My skin prickled. The air was clammy and heavy, suffused with magic. Alive. Possessive. I felt like all of the palace’s watchfulness had ended and now it was turning on me, eager to swallow me whole within its walls.
My heartbeat quickened and I ran from the throne room. But the magic followed, unrelenting. The floor gathered around me, shifting beneath my feet into small hillocks, slick puddles. The balustrades of the palace creaked into life, bending and snapping into trees of ivory and alabaster.
All around me, the doors swung open. Doors that had never once budged when I had tried to open them. Doors that revealed human and animal skins hanging from glinting hooks in the wall. Doors that had nothing behind them but fire unending.
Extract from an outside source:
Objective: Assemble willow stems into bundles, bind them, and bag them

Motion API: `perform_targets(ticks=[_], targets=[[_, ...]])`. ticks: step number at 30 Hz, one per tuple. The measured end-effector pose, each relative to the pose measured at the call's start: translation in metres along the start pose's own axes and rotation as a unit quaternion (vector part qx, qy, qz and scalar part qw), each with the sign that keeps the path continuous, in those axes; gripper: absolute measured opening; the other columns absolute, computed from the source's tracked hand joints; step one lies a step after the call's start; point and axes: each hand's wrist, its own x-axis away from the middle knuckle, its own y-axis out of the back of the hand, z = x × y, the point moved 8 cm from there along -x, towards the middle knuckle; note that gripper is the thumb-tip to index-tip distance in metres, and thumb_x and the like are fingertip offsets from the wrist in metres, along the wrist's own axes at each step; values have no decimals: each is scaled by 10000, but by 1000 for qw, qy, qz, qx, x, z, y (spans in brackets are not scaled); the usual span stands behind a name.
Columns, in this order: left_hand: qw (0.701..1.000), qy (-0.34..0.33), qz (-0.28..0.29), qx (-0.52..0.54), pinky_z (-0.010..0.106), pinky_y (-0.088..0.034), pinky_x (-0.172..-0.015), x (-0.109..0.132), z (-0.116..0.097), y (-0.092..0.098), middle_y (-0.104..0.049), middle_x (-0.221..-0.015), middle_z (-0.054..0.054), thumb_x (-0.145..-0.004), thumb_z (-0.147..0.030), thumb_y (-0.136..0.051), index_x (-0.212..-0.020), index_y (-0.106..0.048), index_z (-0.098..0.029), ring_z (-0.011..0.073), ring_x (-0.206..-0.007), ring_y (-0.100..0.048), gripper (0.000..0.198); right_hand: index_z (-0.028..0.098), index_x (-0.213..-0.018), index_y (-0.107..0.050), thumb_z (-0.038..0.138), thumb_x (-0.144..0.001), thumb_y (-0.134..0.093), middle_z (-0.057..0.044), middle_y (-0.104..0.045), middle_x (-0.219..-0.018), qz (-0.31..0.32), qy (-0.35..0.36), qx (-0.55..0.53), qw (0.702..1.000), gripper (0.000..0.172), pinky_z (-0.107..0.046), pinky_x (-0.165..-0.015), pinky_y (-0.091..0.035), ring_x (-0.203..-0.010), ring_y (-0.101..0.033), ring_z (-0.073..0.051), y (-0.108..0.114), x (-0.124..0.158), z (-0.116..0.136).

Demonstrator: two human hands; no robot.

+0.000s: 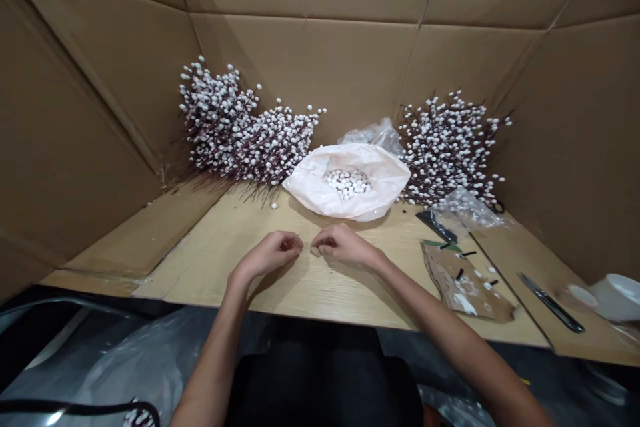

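My left hand [274, 252] is closed in a pinch just above the wooden tabletop [310, 293]. A very thin line shows at its fingertips, too small to name. Close beside it, a narrow gap away, my right hand [341, 245] is also pinched, and whatever it may hold is hidden by the fingers. Behind both hands lies a white plastic bag [305, 180], its mouth spread open around a heap of small white beads [349, 183]. One loose white bead [274, 206] rests on the table left of the bag.
Bundles of dark stems with white berries stand at back left [225, 127] and back right [447, 147]. On the right lie a cardboard piece [470, 287] with white smears and black sticks, a utility knife [553, 303] and a white cup [617, 297]. Cardboard walls [310, 60] enclose the table.
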Motion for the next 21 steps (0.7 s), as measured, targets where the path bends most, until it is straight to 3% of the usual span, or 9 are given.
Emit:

I ran so fast, I almost careened straight into the double doors of the glass garden. Pushing them open, I ran through the crystalline plants until I got to the banyan tree. I tried to clear my head, but my thoughts were no clearer than wisps of smoke.
“Maya—” called a voice in the distance.
The voice was distorted. I flattened myself against the banyan tree. A figure approached me, its edges blurred. I screamed, tripping over a quartet of glass roses, shattering them. Spikes of glass dug into my heels, and a howl ripped from my throat. Hands reached for me, but I fought them off. Desperate. Clawing against the stranger, but the hold was firm. And soon, my vision faded to black.
* * *
Voices broke through my foggy dreams.
“She’s not ready—” came Gupta’s voice from both near and far away.
A crashing sound, of anger and temper, filled the vacuum of silence as I pulled myself out of the fog. I shifted my weight, wincing from a sudden jab of pain. I could still hear Amar and Gupta talking, their words harried and rushed. I lay still, trying to hear more.